2. Whether it was prejudicial error to admit into evidence prior consistent statements of a prosecution witness.

8. Whether it was an abuse of discretion to impose a twenty year sentence to be served consecutively to other sentences being served.

On September 14, 1978, the defendant Green and another man committed an armed robbery in Milwaukee. On September 27, 1973, a complaint was issued charging Green as a party to the crime of armed robbery. Green was apprehended and arrested on October 8, 1973 in Dane county. He was charged with two counts of armed robbery and held in the Dane county jail. A detainer was sent by Milwaukee county authorities to Dane county. Green was convicted in Dane county and sentenced to the prison at Waupun. Although the record and briefs of counsel do clearly set forth the date, the Dane county court records reveal he was in the Dane county jail from October 9,1973 until June 14,1974. The Milwaukee county officers testified they were not sure of his whereabouts during this period.

The defendant Green was transferred to the Milwaukee county jail in the early fall of 1974. Again it is difficult *636 to be more specific because of a conflict in the records. The prosecuting attorney stated that the judgment roll indicated Green asked for a speedy trial October 14,1974. Green said he was returned to Milwaukee county in September or October of 1974. The first notation on the judgment roll as we have it is dated November 27, 1974. There is no indication on the judgment roll or docket that Green demanded a speedy trial.
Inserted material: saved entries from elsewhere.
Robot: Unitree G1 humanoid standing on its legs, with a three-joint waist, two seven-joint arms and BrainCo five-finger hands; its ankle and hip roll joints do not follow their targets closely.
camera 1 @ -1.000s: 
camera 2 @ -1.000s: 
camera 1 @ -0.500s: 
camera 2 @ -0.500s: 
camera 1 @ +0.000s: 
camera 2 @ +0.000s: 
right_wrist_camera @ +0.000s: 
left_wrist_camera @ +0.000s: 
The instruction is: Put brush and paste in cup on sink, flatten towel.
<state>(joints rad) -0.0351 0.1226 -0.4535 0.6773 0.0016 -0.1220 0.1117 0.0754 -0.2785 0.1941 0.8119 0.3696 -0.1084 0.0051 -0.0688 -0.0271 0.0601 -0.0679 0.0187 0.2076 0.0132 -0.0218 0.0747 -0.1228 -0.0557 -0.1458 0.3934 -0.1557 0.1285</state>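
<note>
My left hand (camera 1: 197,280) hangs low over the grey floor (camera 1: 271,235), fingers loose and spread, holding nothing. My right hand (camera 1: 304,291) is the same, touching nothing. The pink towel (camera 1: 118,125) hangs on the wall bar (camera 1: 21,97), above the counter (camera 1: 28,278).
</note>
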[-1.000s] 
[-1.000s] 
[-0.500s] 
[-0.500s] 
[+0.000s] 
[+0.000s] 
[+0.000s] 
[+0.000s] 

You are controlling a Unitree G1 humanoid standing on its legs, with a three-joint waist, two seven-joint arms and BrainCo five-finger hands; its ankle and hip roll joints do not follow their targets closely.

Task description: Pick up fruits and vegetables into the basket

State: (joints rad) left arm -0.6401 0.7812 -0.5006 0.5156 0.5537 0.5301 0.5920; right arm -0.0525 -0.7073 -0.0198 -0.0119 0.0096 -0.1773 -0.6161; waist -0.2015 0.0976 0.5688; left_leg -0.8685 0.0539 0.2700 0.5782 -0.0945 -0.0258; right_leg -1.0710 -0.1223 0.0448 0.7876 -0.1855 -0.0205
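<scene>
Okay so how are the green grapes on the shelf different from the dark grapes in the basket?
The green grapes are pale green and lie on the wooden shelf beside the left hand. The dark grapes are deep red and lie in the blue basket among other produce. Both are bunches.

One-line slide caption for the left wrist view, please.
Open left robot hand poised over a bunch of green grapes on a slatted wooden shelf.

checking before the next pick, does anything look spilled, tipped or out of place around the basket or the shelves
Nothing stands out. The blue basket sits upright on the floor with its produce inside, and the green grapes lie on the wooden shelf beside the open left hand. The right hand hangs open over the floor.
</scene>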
However, there is a notation that he withdrew his demand for a speedy trial on November 29,1974.

The original complaint was dismissed and a new one issued on November 27,1974. On December 24, 1974, the defendant filed a motion to dismiss on the ground that he had been denied a right to speedy trial. Although there were several appearances and proceedings in the interim, this motion was not heard until the day of the trial, December 5, 1975 — a period of eleven and one-half months.

Presumptively, the almost twelve-month delay between the preliminary examination and the trial is unreasonable and prejudicial. The state has a duty to the defendant and to society to bring him to a speedy trial. The docket entries reveal that there were several appearances by the defendant and additional proceedings and continuances where he was not present but his attorney was. One continuance of a month-and-a-half was granted because of the illness of a necessary witness. This delay was reasonable and necessary. Others were granted because of the absence of the defendant — presumably he was in Waupun. Whether he was in Waupun or the county jail, he'was in the custody of the state; the state had the duty to produce him, and delay due to his nonappearance is not excusable.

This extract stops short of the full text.